Department of Medical Biochemistry and Biophysics, Division of Matrix Biology, Karolinska Institute, Stockholm, Sweden.
Department of Clinical Sciences, Division of Obstetrics and Gynecology, Intervention and Technology, Karolinska Institute and Karolinska University Hospital, Stockholm, Sweden.
Nat Protoc. 2014 Oct;9(10):2354-68. doi: 10.1038/nprot.2014.159. Epub 2014 Sep 11.
A robust method for culturing human pluripotent stem (hPS) cells under chemically defined and xeno-free conditions is an important tool for stem cell research and for the development of regenerative medicine. Here, we describe a protocol for monolayer culturing of Oct-4-positive hPS cells on a specific laminin-521 (LN-521) isoform, under xeno-free and chemically defined conditions. The cells are dispersed into single-cell suspension and then plated on LN-521 isoform at densities higher than 5,000 cells per cm², where they attach, migrate and survive by forming small monolayer cell groups. The cells avidly divide and expand horizontally until the entire dish is covered by a confluent monolayer. LN-521, in combination with E-cadherin, allows cloning of individual hPS cells in separate wells of 96-well plates without the presence of rho-associated protein kinase (ROCK) inhibitors or any other inhibitors of anoikis. Characterization of cells maintained for several months in culture reveals pluripotency with a minimal degree of genetic abnormalities.

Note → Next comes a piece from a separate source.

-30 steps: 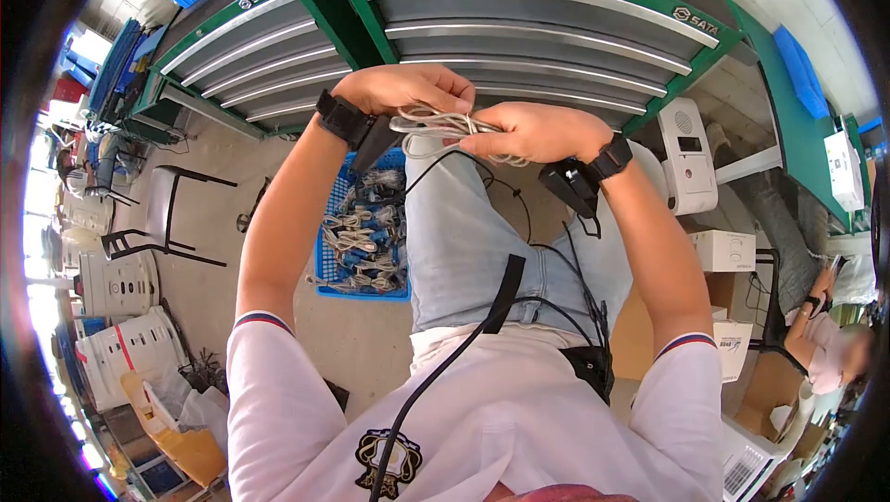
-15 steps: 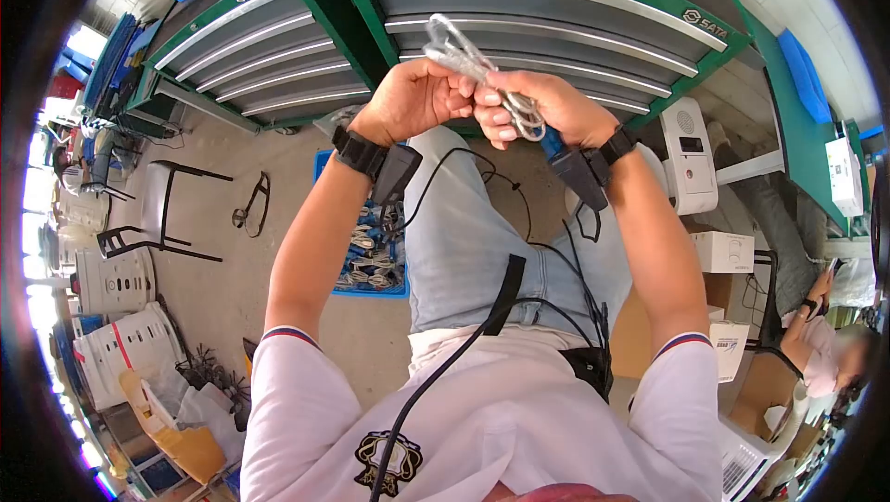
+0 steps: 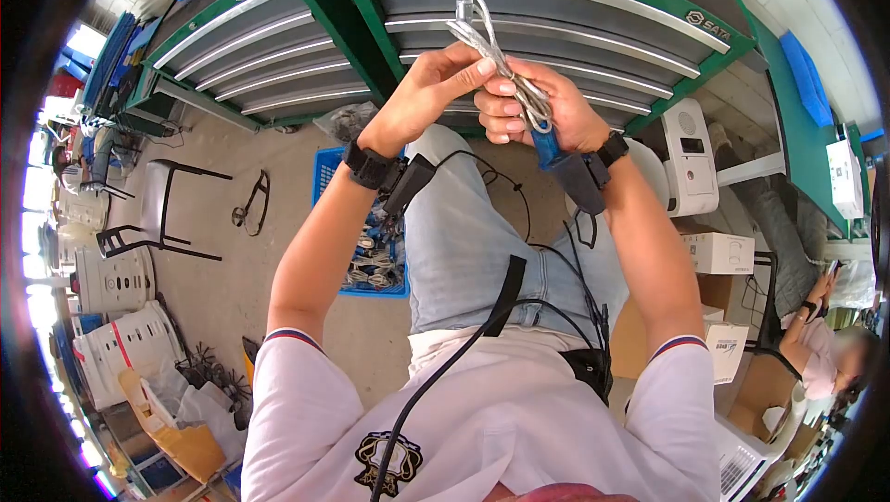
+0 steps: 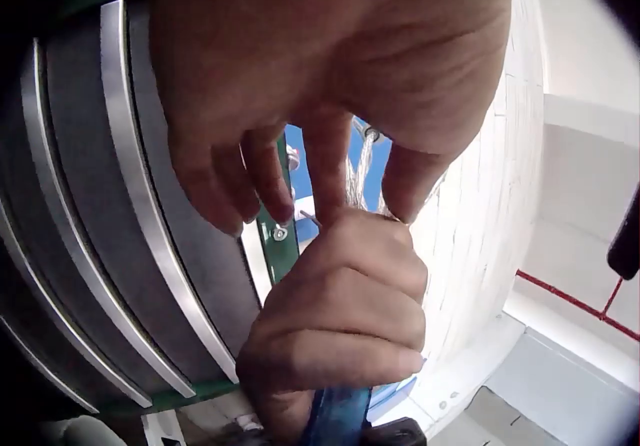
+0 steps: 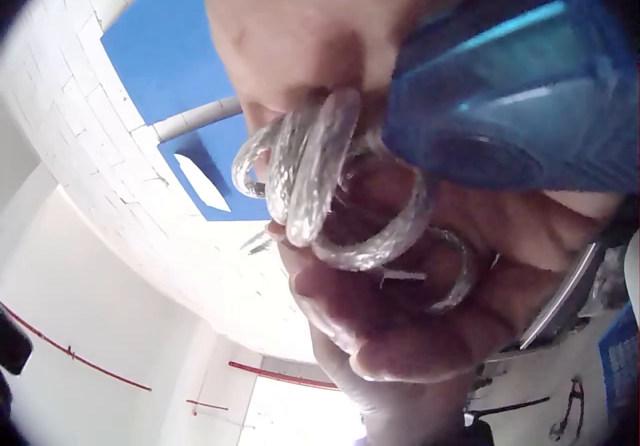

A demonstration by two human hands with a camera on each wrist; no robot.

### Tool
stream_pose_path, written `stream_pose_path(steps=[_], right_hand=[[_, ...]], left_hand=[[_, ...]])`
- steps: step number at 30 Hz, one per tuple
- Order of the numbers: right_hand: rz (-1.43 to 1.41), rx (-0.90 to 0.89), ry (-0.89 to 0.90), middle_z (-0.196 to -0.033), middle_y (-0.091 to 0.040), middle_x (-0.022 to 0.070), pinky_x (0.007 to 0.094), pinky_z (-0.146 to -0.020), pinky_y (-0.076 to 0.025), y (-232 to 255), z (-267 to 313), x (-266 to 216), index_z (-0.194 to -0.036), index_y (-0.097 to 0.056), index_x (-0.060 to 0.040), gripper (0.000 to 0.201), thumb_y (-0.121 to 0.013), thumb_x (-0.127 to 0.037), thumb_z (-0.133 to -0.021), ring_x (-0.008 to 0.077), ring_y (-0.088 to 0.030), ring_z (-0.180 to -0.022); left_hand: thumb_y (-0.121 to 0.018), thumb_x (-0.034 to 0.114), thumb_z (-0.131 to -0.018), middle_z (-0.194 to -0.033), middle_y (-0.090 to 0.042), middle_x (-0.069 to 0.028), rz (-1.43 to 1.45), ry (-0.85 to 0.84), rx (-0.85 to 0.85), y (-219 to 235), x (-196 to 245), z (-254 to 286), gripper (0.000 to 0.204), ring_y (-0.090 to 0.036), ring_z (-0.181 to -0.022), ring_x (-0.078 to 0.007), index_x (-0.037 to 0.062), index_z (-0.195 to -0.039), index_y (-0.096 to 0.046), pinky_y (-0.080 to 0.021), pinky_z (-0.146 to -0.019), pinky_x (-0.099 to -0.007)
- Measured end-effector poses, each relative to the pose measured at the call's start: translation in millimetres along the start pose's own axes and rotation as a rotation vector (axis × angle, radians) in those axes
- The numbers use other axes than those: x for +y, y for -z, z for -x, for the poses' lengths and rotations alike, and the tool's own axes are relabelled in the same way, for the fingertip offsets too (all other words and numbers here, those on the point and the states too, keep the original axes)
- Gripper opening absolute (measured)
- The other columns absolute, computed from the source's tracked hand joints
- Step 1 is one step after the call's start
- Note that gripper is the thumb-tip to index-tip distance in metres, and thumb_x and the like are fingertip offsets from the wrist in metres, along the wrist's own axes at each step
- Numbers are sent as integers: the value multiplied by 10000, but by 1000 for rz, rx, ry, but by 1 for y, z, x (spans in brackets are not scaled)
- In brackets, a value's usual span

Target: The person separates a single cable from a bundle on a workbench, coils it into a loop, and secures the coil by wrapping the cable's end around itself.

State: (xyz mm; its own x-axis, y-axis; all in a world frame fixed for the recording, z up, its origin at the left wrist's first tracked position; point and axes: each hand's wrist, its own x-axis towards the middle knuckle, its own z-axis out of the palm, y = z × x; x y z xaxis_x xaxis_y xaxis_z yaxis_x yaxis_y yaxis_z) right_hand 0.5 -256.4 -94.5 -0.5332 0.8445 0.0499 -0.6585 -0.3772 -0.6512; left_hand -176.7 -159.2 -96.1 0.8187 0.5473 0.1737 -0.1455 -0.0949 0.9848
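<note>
A coiled silvery cable point(image 3: 533, 101) with a translucent blue connector housing point(image 5: 510, 96) is held up in front of the drawers. My right hand point(image 3: 564, 105) grips the bundle, its fingers curled round the loops, and the blue housing lies along the palm toward the wrist. From the other side my left hand point(image 3: 422, 99) pinches the cable between thumb and fingers, just beyond the right fist. The loops' far ends stick up past both hands. In the left wrist view the right fist hides most of the cable.
Below the left forearm, a blue basket point(image 3: 326, 168) on the floor holds several similar cables. Green-framed drawer cabinets point(image 3: 528, 20) stand ahead. A black chair point(image 3: 159, 201) is at left; a white device point(image 3: 689, 157) and cartons point(image 3: 723, 252) stand at right, near another seated person.
The cable coil has turned from lying crosswise between both hands to pointing up and away. Both hands have shifted, and the left thumb has now moved onto the cable beside the right fingers.
</note>
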Motion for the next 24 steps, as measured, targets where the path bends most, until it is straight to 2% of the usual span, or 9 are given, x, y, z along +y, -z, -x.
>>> stream_pose_path(steps=[5, 7, 10, 12, 14, 18, 20, 24], right_hand=[[26, 16, 9, -684, -409, -46, 266, -628, -359, 2, 0, 0, -829, -491, -124, 404, -366, -436, -1054, 81, -380, -597], [33, 41, 5, -680, -412, -43, 263, -621, -356, 2, 2, 0, -830, -498, -118, 411, -372, -440, -1051, 81, -376, -591], [27, 84, -10, -668, -416, -41, 255, -605, -347, 3, 2, 0, -832, -513, -108, 432, -384, -460, -1046, 79, -371, -581], [14, 105, -19, -661, -417, -41, 249, -596, -342, 7, 3, 0, -833, -520, -105, 445, -390, -475, -1042, 76, -371, -577], [-13, 44, -18, -689, -482, -24, 260, -611, -401, 14, 3, -1, -869, -548, -87, 439, -477, -495, -1016, 106, -452, -610], [12, 77, -14, -683, -490, -26, 259, -607, -405, 16, 5, 0, -866, -557, -94, 442, -503, -511, -1002, 100, -450, -597], [119, 207, -29, -699, -533, -19, 253, -569, -402, 17, 5, 1, -879, -576, -104, 426, -539, -514, -987, 90, -485, -601], [289, 318, -61, -725, -588, -6, 246, -543, -440, 12, 7, -2, -934, -605, -102, 442, -587, -543, -955, 86, -558, -632]], left_hand=[[-620, 299, -1004, -978, -695, -32, -128, -63, 47, -2, -3, -3, 328, -582, -934, -82, -14, -1063, -696, -476, -898, -279], [-618, 261, -1007, -932, -689, -21, -184, -71, 65, -3, -3, -4, 281, -575, -868, -71, -4, -1029, -708, -488, -826, -263], [-609, 255, -1012, -911, -678, -10, -186, -31, 48, -5, 0, -4, 274, -566, -830, -64, 0, -1051, -701, -488, -774, -251], [-611, 254, -1010, -906, -673, -5, -157, -26, 49, -8, 3, -3, 274, -561, -822, -64, 0, -1067, -696, -486, -762, -247], [-613, 254, -1009, -901, -668, -1, -128, -20, 49, -9, 4, -3, 276, -557, -814, -64, 0, -1084, -691, -484, -749, -244], [-607, 213, -1008, -940, -665, -12, -11, 85, 8, -6, 4, -4, 264, -564, -825, -71, -19, -1115, -673, -487, -751, -242], [-606, 196, -1007, -955, -666, -18, 27, 118, -8, -3, 2, -3, 257, -569, -829, -74, -26, -1118, -670, -491, -753, -244], [-590, 159, -1008, -983, -679, -43, -94, 78, 22, -2, -11, -3, 246, -593, -864, -94, -38, -1147, -636, -509, -766, -263]])
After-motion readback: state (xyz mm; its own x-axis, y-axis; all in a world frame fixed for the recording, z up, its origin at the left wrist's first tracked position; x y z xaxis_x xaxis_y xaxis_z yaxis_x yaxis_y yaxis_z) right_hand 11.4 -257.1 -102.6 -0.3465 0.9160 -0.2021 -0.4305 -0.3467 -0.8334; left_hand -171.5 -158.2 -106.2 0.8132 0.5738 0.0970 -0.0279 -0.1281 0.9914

一种在化学定义和无动物源条件下培养人类多能干细胞(hPS)的稳健方法是干细胞研究和再生医学发展的重要工具。在这里,我们描述了一种在无动物源和化学定义条件下,使用特定层粘连蛋白-521(LN-521)异构体单层培养 Oct-4 阳性 hPS 细胞的方案。将细胞分散成单细胞悬液,然后以高于每平方厘米 5,000 个细胞的密度接种到 LN-521 异构体上,在那里它们通过形成小的单层细胞群附着、迁移和存活。细胞会旺盛分裂和扩展,直到整个培养皿被铺满。LN-521 与 E-钙黏蛋白结合,可在无 rho 相关蛋白激酶(ROCK)抑制剂或任何其他抗失巢凋亡抑制剂的情况下,将单个 hPS 细胞克隆到 96 孔板的单独孔中。对培养数月的细胞进行表征显示,其具有多能性,遗传异常程度最小。